#### Your task:
Please repeat exactly the lines below from the line with "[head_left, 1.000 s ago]" to the line with "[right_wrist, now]", including both, and leave out every picture.

#### Dataset excerpt:
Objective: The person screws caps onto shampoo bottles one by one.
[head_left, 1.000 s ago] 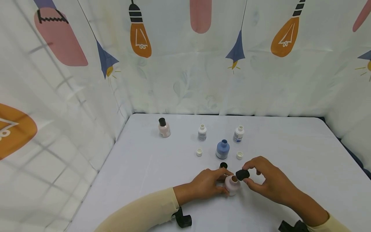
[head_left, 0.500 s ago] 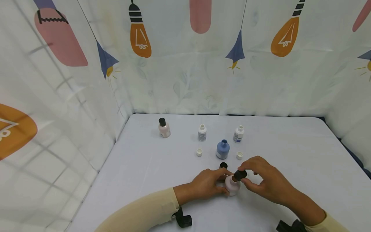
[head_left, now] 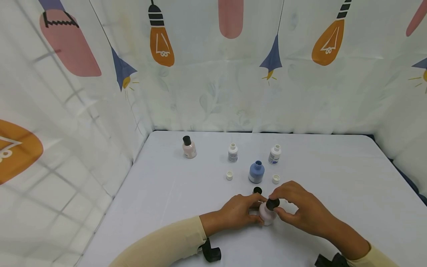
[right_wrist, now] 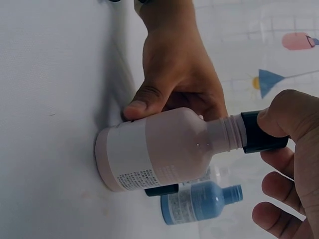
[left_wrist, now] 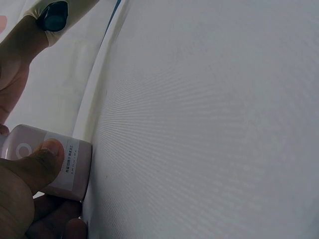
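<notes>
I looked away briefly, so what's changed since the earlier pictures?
The right hand moved left, bringing the black cap it already held onto the top of the pink bottle. Nothing was let go. The left hand still grips that bottle; the blue bottle and both white bottles stayed put.

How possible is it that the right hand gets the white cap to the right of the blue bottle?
Probably yes: the right hand is near the white cap, with nothing visible between, but it first must release the black cap it pinches on the pink bottle.
</notes>
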### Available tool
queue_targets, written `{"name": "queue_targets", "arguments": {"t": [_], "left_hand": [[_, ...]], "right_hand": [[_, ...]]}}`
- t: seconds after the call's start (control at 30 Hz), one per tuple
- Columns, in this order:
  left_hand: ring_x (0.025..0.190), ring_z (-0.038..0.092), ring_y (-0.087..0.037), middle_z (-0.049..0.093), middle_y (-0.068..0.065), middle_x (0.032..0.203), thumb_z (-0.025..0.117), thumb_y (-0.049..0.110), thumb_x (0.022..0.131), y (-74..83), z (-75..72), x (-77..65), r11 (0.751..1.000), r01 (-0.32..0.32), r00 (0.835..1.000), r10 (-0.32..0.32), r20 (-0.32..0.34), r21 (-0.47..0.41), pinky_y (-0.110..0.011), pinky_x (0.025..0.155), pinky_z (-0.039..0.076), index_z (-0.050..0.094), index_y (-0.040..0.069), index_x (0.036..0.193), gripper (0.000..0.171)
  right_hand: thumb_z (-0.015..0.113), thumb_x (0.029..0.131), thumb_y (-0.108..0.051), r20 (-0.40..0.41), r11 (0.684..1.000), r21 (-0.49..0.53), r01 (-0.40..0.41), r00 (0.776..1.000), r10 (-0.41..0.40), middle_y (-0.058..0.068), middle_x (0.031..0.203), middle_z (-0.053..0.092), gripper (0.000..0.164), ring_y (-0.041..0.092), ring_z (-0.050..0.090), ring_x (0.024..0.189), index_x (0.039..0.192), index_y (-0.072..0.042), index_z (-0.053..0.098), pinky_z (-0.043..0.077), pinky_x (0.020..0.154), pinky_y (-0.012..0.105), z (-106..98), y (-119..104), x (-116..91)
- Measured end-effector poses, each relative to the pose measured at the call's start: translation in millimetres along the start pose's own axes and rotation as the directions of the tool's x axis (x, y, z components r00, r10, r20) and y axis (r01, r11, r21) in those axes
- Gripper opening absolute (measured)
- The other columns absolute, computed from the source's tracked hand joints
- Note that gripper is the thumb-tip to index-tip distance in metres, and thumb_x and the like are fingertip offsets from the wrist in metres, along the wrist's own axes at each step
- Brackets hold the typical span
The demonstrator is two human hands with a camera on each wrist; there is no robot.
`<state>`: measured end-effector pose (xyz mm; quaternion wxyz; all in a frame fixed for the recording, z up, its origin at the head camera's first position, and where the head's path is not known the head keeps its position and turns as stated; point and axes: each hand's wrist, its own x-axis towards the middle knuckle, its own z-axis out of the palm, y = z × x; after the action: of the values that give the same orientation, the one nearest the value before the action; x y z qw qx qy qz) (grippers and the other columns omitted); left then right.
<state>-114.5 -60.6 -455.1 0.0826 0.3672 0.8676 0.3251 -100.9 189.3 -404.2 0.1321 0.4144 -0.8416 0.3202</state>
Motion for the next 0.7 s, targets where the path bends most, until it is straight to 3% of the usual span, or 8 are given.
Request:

#### Solved problem:
[head_left, 1.000 s ago] 
[head_left, 0.500 s ago] 
[head_left, now] 
[right_wrist, now] 

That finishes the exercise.